> Your assignment
All lines between the start of the listing below and the line containing "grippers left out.", inclusive, must be repeated exactly.

++++++++++

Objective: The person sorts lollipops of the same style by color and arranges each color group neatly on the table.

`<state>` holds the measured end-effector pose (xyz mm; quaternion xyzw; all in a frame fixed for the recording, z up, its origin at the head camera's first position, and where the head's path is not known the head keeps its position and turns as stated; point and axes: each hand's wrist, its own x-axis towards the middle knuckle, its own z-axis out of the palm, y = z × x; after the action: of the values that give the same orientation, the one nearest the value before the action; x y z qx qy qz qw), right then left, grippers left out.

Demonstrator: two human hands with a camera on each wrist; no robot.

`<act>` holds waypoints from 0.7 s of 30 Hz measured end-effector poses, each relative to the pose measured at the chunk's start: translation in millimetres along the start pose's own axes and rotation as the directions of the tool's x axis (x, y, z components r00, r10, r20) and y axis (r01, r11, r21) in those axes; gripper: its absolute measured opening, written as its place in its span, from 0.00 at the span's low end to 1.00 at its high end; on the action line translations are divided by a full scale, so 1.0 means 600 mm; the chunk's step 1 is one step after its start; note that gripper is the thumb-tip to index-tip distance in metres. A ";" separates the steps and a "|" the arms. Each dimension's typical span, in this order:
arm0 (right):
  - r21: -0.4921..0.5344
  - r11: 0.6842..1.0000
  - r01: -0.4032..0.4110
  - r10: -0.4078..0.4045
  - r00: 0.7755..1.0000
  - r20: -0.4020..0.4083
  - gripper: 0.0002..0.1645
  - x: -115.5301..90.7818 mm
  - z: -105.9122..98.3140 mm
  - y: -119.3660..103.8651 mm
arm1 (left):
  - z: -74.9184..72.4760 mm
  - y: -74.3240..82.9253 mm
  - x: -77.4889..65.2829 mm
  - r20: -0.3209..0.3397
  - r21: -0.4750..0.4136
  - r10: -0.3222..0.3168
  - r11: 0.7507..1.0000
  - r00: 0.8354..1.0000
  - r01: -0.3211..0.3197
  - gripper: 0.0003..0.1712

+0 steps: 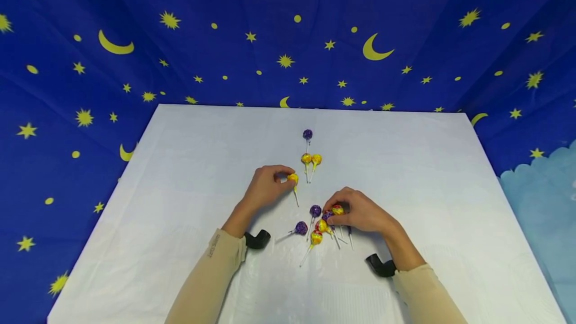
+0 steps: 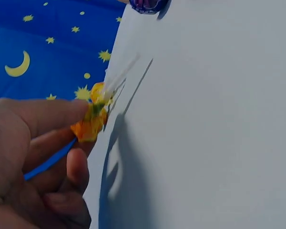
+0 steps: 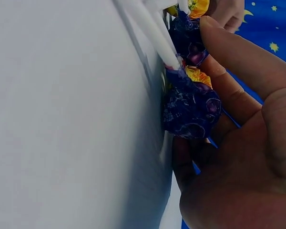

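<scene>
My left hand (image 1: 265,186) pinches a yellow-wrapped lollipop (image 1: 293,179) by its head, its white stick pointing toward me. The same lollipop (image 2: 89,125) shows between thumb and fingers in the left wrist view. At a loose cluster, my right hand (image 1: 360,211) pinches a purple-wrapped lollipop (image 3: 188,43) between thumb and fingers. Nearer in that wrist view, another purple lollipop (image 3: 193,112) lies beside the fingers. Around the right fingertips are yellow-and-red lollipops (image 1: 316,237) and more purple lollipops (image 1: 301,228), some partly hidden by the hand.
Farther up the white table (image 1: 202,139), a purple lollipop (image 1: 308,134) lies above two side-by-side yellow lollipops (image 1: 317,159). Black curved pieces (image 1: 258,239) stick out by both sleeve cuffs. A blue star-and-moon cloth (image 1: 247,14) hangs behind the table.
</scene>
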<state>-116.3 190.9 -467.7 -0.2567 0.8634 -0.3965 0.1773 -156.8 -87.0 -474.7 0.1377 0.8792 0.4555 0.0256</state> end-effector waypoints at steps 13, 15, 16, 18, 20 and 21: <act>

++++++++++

> Your solution
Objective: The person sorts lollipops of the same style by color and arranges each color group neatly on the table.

`<state>` holds the measured end-effector pose (xyz mm; quaternion xyzw; all in a frame fixed for the recording, z up, its origin at the head camera's first position, and where the head's path is not known the head keeps its position and turns as stated; point and axes: each hand's wrist, its own x-axis towards the middle knuckle, its own z-axis out of the palm, y = z × x; after the action: of the values that give the same orientation, the one nearest the value before the action; x y z qx qy qz qw), right then left, grippers left out.

The work on this exercise is done.